* _YOUR OBJECTIVE_
Return the listing in full and exactly, but without a single picture.

____

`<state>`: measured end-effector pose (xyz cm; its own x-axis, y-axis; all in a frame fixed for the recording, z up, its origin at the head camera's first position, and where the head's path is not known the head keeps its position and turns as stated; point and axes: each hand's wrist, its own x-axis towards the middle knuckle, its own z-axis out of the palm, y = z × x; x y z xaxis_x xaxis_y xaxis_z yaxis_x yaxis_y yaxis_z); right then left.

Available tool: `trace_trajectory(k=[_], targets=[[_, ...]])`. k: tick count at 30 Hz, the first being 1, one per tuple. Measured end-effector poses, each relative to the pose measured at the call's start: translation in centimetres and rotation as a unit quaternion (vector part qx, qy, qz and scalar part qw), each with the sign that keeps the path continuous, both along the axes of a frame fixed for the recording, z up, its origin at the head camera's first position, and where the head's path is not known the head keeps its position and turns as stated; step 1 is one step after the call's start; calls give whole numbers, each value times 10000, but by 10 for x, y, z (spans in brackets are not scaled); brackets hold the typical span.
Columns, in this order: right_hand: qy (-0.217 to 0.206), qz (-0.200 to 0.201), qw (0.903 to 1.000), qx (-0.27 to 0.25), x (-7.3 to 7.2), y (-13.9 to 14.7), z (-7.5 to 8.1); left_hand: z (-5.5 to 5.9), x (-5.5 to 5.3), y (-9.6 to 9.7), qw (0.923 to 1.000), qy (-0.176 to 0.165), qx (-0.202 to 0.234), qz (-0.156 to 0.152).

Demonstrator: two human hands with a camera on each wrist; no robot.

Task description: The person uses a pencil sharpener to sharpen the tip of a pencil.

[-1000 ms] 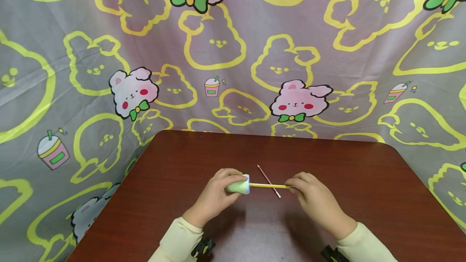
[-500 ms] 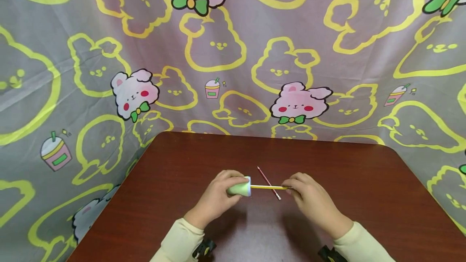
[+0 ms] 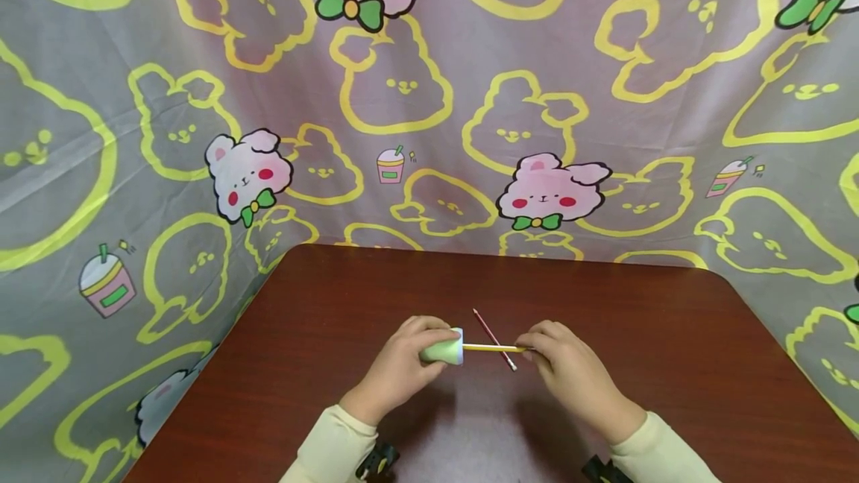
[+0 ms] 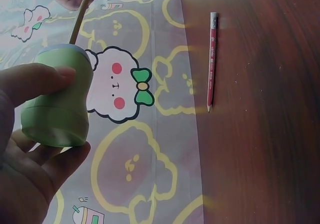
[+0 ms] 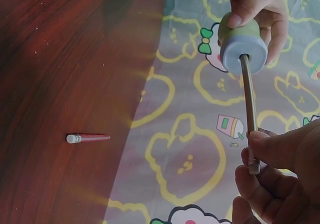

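My left hand (image 3: 399, 364) grips a green pencil sharpener (image 3: 439, 351), thumb on one side and fingers around the other. Its pale blue face (image 5: 232, 54) has a round hole and points at my right hand (image 3: 573, 375). A yellow pencil (image 3: 490, 347) runs level into that hole, its front end hidden inside. Thumb and fingers of my right hand pinch the pencil near its back end, where a metal ferrule and eraser (image 5: 254, 168) stick out in the right wrist view. Both hands are above the table.
A red pencil (image 4: 212, 59) with a white eraser lies slantwise on the brown table (image 3: 376, 282), just beyond the held yellow one. Cartoon-printed cloth (image 3: 443, 95) hangs behind the table and along its sides.
My right hand has moved slightly left toward the sharpener, and less of the yellow pencil shows between the hands. My left hand keeps its grip nearly in place. The red pencil stays put.
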<state>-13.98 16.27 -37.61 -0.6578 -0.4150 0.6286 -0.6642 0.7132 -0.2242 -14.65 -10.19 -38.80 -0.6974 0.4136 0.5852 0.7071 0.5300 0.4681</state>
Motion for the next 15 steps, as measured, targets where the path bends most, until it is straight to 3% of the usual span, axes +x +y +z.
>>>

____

* _EXERCISE ANSWER_
`<state>`: measured end-effector pose (xyz cm; its own x-axis, y-axis; all in a frame fixed for the recording, z up, its origin at the head camera's first position, and where the head's path is not known the head keeps its position and turns as stated; point and axes: each hand's wrist, its own x-axis towards the middle knuckle, its own z-axis out of the palm, y = z × x; x y z xaxis_x xaxis_y xaxis_z yaxis_x yaxis_y yaxis_z); right then left.

Available tool: `trace_trajectory(k=[_], targets=[[_, ...]])`. k: tick count at 30 Hz, the first being 1, one per tuple. Measured end-effector poses, each relative to the pose measured at the call's start: translation in centimetres and rotation as a unit quaternion (vector part qx, qy, qz and scalar part qw), each with the sign that keeps the path continuous, both along the axes of a frame fixed for the recording, z up, its origin at the head camera's first position, and where the head's path is not known the head keeps its position and turns as stated; step 1 is one step after the call's start; calls give whole numbers, each value times 10000, but by 10 for x, y, z (spans in brackets are not scaled); brackets hold the typical span.
Columns, in this order: right_hand: qy (-0.217 to 0.206), qz (-0.200 to 0.201), qw (0.903 to 1.000), qx (-0.27 to 0.25), x (-7.3 to 7.2), y (-13.9 to 14.7), z (-7.5 to 8.1); left_hand: z (-5.5 to 5.9), x (-5.5 to 5.3), y (-9.6 to 9.7), qw (0.923 to 1.000), qy (-0.176 to 0.165), qx (-0.202 to 0.234), qz (-0.156 to 0.152).

Demonstrator: two human hands with a camera on each wrist; no robot.

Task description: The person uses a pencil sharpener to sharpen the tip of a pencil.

[-1000 ms] 
[-500 ms] 
[+0 ms] 
[+0 ms] 
[+0 ms] 

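My left hand (image 3: 399, 364) grips a green pencil sharpener (image 3: 439, 351), thumb on one side and fingers around the other. Its pale blue face (image 5: 232, 54) has a round hole and points at my right hand (image 3: 573, 375). A yellow pencil (image 3: 490, 347) runs level into that hole, its front end hidden inside. Thumb and fingers of my right hand pinch the pencil near its back end, where a metal ferrule and eraser (image 5: 254, 168) stick out in the right wrist view. Both hands are above the table.
A red pencil (image 4: 212, 59) with a white eraser lies slantwise on the brown table (image 3: 376, 282), just beyond the held yellow one. Cartoon-printed cloth (image 3: 443, 95) hangs behind the table and along its sides.
My right hand has moved slightly left toward the sharpener, and less of the yellow pencil shows between the hands. My left hand keeps its grip nearly in place. The red pencil stays put.
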<state>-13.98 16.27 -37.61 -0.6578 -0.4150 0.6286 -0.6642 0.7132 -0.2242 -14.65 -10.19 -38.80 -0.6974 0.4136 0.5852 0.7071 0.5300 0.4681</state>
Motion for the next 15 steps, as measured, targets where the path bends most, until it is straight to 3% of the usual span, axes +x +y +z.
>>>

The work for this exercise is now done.